DESCRIPTION OF THE TASK: Find every line below where the string "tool" shows up, and copy those lines.

━━━━━━━━

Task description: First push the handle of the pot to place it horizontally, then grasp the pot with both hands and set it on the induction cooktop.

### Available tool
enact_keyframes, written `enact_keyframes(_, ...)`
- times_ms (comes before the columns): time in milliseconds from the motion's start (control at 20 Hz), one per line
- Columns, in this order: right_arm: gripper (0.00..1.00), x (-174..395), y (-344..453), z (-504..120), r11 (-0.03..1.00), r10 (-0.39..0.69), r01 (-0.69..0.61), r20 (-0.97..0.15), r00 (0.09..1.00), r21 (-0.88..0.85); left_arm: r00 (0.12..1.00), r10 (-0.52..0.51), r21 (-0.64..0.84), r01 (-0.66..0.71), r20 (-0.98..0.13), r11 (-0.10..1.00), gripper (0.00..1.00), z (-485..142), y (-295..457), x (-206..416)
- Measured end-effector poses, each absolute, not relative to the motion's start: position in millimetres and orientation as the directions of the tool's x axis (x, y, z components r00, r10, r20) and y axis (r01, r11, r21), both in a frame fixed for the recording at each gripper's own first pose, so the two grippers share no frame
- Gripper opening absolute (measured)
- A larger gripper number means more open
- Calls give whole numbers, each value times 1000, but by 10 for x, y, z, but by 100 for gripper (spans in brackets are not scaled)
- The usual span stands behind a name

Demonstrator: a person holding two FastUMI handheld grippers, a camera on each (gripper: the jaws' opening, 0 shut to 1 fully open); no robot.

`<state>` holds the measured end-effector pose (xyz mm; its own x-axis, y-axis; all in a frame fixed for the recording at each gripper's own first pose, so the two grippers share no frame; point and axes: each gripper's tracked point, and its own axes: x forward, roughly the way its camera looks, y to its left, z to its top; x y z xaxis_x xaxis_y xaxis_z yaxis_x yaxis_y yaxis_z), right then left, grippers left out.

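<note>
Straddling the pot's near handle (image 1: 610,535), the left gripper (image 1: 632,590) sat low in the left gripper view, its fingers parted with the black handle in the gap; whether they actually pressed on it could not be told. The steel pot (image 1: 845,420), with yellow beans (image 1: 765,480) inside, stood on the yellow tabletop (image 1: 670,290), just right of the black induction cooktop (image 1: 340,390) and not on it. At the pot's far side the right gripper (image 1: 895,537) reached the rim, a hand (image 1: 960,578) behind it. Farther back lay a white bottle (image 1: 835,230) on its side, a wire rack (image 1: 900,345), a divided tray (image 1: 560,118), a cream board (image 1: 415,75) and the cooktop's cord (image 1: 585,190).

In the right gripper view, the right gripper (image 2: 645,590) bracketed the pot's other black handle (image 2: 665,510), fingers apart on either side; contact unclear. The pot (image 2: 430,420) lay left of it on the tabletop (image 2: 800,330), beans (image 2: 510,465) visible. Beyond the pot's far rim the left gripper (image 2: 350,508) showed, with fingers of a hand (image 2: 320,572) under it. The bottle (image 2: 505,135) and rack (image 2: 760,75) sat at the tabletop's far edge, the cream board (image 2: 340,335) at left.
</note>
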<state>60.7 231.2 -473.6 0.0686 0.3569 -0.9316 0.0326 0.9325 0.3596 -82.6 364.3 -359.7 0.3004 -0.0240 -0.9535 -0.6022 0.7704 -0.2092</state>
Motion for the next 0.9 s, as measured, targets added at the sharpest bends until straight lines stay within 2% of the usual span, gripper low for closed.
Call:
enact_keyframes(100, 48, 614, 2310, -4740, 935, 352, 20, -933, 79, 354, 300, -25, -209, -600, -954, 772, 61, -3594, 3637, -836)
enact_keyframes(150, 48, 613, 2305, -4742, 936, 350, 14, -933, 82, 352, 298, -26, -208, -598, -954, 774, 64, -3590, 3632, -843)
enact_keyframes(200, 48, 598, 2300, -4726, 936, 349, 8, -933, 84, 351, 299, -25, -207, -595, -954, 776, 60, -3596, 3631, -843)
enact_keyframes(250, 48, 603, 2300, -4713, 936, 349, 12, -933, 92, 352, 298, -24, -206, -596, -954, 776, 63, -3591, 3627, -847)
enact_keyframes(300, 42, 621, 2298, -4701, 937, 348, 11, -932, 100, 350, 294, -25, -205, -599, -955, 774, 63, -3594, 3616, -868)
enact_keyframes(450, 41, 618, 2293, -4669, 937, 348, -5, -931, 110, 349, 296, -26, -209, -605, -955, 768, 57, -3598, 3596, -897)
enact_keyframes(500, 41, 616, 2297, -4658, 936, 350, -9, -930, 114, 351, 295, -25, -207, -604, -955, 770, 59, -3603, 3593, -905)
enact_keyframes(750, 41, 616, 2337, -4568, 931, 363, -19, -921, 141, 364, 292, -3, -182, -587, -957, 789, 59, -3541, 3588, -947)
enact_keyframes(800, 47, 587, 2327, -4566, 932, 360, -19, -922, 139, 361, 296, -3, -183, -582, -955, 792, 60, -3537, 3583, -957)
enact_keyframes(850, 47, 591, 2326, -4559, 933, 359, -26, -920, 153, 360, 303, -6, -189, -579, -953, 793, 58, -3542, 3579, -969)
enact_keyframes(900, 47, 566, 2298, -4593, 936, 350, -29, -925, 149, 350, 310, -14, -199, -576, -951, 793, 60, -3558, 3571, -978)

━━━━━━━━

OUTPUT FOR THIS EXERCISE:
### Available tool
- Measured end-effector poses, each absolute, not relative to the motion's start: position in millimetres and orientation as the directions of the tool's x axis (x, y, z components r00, r10, r20) and y axis (r01, r11, r21), both in a frame fixed for the recording at each gripper's own first pose, so the two grippers share no frame

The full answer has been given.